Smeets was 2-for-8 for the national team in the 2007 World Port Tournament, striking out four times. In the 2007 Baseball World Cup, he was 3-for-6 with a homer, playing in two of the team's 10 games. Smeets batted .421/.476/.526 to help Kinheim win the 2008 European Cup in Grosseto. His 7 RBI tied for the lead. He had the big hit of the competition: down 2–1 in the bottom of the 10th inning in the championship game, Smeets doubled in René Cremer and Dirk van 't Klooster with a shot off of Lincoln Mikkelsen. Smeets had fouled off several pitches before the double.

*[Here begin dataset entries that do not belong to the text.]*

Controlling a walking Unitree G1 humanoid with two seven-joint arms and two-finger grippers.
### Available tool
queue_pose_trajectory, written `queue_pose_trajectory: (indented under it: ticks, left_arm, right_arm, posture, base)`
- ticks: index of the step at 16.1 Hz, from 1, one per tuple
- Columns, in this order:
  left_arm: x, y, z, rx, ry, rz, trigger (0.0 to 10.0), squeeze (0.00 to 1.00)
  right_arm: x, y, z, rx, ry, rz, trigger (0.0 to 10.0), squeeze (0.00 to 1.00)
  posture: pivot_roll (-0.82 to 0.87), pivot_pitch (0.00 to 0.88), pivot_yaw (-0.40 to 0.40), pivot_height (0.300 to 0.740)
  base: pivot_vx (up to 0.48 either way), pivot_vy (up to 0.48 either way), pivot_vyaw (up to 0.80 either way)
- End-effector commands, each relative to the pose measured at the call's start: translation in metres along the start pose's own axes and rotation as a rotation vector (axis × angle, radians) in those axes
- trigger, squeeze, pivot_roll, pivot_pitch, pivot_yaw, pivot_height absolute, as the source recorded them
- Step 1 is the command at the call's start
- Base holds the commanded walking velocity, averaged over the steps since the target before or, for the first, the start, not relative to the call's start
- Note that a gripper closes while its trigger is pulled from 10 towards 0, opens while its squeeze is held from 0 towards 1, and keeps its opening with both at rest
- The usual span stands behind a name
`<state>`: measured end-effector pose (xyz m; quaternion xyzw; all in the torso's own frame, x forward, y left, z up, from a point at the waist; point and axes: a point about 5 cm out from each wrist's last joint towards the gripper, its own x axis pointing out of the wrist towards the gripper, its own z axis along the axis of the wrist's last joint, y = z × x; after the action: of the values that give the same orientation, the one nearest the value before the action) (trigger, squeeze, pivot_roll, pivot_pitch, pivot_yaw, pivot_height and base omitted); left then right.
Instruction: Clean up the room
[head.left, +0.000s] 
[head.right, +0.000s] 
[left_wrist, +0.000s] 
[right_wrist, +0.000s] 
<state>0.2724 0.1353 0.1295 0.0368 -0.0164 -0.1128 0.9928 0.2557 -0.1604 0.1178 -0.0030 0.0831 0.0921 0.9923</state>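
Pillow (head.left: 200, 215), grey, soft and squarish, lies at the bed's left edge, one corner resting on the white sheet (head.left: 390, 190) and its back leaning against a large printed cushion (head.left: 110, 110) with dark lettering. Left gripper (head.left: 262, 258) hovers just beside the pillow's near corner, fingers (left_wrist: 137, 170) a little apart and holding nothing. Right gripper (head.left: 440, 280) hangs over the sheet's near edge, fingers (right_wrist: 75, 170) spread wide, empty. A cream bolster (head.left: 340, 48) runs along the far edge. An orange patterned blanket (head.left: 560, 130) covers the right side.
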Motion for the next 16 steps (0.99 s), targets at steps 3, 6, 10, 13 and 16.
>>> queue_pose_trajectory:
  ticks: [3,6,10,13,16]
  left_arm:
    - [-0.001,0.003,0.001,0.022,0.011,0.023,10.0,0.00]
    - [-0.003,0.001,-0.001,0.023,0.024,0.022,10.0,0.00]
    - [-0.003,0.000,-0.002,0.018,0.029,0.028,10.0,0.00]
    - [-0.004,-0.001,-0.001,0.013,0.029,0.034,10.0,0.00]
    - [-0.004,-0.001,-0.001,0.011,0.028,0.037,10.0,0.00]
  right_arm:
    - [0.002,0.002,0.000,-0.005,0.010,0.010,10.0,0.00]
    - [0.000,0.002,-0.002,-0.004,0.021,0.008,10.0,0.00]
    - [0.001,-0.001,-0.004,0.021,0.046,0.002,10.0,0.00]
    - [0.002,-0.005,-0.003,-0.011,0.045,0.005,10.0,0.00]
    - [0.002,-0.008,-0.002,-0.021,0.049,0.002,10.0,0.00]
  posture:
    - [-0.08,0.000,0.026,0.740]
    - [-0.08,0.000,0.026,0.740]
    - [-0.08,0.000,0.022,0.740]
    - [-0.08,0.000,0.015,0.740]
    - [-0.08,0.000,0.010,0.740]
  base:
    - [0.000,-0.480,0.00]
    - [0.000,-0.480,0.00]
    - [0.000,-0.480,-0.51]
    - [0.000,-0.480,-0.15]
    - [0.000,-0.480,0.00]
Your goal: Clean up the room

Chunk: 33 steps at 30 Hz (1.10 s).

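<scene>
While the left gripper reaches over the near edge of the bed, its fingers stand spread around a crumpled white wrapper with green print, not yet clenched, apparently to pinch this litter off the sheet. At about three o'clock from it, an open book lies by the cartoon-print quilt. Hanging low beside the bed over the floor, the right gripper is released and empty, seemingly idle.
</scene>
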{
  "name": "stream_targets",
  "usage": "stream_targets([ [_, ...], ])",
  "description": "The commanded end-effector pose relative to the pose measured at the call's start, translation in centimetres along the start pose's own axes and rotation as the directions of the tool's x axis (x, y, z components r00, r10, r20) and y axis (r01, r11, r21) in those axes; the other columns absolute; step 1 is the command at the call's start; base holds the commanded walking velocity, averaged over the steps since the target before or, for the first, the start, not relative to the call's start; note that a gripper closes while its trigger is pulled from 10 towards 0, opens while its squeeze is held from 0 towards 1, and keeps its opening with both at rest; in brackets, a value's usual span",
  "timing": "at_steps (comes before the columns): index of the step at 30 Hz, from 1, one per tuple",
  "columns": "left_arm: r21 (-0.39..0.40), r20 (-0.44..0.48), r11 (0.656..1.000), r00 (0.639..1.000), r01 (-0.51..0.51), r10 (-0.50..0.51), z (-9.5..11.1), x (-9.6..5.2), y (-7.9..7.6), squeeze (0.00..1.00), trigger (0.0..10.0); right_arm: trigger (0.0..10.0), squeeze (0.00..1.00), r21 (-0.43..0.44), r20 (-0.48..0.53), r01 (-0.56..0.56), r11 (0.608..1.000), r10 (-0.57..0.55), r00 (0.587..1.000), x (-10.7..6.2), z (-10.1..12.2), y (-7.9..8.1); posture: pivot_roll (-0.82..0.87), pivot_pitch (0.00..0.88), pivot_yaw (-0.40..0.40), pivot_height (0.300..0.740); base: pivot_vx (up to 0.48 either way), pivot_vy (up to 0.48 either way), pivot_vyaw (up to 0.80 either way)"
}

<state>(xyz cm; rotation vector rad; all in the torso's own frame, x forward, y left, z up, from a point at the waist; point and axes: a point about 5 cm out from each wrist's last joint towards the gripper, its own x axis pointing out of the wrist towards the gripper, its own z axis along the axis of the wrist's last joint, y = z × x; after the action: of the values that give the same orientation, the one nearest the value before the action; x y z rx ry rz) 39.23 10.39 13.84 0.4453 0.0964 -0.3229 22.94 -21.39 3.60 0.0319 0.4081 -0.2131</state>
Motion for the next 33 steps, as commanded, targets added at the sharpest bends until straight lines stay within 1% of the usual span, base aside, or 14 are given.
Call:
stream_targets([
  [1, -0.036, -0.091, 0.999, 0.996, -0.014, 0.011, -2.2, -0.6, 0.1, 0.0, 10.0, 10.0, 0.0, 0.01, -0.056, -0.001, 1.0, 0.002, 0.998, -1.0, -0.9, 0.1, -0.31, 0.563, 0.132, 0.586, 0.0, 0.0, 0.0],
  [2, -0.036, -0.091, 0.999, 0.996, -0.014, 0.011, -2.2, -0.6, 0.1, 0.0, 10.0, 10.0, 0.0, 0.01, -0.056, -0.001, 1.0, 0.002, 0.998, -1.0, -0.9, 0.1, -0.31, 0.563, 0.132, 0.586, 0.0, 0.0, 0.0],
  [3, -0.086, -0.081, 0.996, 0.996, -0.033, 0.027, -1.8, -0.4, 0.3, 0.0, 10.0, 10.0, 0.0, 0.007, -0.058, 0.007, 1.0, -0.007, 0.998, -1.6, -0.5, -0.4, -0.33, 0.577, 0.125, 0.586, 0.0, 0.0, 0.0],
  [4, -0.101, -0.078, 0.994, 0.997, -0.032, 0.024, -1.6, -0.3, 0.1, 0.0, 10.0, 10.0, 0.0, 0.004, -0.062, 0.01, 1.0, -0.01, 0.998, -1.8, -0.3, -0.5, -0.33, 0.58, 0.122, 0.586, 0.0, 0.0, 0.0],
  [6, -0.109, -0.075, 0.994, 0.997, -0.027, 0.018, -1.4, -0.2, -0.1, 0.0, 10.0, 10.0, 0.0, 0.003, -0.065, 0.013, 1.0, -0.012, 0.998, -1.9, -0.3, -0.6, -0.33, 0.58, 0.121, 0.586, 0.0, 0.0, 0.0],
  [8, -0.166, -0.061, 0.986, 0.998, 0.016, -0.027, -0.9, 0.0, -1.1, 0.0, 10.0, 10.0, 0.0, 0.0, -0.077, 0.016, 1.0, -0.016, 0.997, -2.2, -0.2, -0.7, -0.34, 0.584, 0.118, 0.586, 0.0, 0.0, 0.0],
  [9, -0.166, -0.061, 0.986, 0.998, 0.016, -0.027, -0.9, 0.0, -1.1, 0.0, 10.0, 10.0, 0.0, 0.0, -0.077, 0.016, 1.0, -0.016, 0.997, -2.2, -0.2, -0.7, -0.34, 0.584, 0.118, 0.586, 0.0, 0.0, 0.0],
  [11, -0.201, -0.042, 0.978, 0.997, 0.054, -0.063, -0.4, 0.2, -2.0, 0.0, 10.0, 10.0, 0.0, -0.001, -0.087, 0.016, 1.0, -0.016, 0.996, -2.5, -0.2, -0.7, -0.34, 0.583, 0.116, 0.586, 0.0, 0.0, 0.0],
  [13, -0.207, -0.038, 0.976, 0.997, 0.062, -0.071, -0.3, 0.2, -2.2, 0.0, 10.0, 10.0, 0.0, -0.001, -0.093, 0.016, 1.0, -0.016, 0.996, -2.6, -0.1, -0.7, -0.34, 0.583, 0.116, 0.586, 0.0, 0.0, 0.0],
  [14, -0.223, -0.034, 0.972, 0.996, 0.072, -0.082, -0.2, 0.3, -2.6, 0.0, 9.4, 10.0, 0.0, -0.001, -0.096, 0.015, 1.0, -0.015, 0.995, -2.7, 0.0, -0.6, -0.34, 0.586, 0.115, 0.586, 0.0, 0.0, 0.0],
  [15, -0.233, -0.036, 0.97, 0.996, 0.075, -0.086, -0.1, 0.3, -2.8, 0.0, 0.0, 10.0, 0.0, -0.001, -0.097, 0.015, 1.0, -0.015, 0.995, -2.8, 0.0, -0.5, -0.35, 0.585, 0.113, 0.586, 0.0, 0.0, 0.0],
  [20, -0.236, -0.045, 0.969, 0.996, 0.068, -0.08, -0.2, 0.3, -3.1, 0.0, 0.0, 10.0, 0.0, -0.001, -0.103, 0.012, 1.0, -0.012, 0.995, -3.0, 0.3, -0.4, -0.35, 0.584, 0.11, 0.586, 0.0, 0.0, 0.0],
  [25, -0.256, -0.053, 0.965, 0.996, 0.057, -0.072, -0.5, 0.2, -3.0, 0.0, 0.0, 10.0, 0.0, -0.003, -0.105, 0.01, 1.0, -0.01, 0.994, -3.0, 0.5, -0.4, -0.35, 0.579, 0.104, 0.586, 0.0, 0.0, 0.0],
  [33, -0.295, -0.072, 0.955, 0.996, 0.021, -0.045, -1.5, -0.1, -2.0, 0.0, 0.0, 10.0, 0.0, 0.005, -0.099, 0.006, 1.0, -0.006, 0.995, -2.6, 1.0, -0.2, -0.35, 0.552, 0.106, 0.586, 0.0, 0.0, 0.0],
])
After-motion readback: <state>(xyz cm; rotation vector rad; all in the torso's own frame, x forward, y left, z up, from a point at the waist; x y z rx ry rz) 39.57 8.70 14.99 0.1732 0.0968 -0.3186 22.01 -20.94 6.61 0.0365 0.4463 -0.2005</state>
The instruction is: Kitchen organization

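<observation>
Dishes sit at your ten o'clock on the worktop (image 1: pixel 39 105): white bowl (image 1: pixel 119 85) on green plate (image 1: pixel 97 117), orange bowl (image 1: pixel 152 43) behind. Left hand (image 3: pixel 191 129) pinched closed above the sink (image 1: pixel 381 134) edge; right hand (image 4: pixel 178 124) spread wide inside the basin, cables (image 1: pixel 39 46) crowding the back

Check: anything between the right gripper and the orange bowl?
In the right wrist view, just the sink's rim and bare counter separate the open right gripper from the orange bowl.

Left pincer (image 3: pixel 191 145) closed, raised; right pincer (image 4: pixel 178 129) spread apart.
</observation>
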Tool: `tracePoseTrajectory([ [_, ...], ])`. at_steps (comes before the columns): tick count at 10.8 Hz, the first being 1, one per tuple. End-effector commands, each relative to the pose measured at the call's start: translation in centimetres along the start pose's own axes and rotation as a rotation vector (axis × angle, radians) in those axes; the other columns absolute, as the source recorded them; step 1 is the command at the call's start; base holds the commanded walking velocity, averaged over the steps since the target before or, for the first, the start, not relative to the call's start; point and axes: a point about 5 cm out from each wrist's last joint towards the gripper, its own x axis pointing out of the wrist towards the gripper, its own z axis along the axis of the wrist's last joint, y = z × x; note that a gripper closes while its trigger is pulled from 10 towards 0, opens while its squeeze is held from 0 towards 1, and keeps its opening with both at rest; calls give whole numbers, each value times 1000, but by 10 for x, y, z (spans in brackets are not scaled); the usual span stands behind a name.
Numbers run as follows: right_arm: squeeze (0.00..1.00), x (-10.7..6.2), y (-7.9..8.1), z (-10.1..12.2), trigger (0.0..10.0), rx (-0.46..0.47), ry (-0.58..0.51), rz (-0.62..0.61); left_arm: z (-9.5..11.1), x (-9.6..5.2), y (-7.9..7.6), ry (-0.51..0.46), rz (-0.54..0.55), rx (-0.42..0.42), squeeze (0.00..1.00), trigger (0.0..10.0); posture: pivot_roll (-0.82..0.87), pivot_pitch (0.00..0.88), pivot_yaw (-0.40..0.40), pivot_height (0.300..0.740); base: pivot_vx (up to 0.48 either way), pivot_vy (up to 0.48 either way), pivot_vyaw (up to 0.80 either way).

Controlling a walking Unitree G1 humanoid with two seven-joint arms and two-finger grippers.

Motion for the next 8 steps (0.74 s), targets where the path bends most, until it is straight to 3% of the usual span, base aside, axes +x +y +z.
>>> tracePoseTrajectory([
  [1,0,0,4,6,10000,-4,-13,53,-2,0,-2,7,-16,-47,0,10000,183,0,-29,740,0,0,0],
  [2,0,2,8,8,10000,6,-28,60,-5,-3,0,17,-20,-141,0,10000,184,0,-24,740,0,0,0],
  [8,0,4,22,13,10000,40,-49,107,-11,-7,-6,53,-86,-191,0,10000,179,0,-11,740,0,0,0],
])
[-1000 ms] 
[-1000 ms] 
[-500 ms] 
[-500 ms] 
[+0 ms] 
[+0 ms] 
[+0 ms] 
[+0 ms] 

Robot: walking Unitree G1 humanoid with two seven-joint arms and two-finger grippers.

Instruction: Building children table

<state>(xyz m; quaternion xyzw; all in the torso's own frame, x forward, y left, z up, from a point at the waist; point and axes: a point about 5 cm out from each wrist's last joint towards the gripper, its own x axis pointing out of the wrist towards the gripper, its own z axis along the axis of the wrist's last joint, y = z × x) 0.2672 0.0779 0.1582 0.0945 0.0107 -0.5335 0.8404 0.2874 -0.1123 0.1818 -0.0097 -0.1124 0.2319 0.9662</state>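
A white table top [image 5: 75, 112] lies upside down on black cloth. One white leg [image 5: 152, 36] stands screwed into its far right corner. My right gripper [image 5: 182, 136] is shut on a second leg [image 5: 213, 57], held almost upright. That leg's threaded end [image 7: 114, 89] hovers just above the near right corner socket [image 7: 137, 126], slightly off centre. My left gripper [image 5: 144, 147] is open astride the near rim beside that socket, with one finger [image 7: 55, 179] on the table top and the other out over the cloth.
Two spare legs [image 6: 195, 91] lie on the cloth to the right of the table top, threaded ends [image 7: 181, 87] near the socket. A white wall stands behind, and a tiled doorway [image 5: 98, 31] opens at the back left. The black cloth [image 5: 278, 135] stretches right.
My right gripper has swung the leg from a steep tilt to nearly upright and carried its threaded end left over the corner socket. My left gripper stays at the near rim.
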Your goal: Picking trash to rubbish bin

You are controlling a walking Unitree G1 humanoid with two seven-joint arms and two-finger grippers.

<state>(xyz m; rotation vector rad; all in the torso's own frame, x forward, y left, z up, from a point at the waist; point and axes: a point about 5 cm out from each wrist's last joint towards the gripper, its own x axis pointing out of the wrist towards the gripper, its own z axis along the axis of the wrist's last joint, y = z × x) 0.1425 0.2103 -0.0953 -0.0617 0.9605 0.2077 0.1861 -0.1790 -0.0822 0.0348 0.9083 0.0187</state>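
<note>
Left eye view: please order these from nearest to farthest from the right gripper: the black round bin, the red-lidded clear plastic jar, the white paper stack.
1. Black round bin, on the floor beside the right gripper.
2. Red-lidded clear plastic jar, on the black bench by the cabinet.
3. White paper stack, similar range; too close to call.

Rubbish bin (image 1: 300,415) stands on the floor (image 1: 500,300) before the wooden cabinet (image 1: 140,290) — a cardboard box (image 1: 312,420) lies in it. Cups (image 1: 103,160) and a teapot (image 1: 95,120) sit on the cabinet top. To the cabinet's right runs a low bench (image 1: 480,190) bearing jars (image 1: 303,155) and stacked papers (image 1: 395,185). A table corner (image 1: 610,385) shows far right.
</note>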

Smeets played for the Netherlands at the 2008 Summer Olympics in Beijing. He went hitless in four at bat over three games.

== Post-playing career ==
Smeets retired from Kinheim after the 2010 season. In 2011, he became the manager of Dutch club RCH-Pinguins in Heemstede. During this time, he also worked as a marketing manager for the KNBSB.

In October 2013, he became the technical manager of football team AFC Ajax. In 2017, he became the technical director of the KNBSB. He stepped down from that role in 2021. He has also been a coach for the Netherlands national team at the 2011 Baseball World Cup, 2013 World Baseball Classic (WBC), and 2023 WBC.

== Personal life ==
During the closing ceremony of the 2008 Summer Olympics, Smeets proposed to his girlfriend, Dutch field hockey gold medalist, Minke Smabers, who accepted. They has two sons. His wife was teammates with her sister, Hanneke Smabers, when the Dutch won the bronze medal in the 2000 Summer Olympics.

Smeets is the son of Dutch radio and television personality, writer, and columnist Mart Smeets.

Smeets attended high school at Fons Vitae Lyceum in Amsterdam. He attended Middle Tennessee State University due to his friendship with the school's basketball coach, former Dutch national basketball team coach Randy Wiel.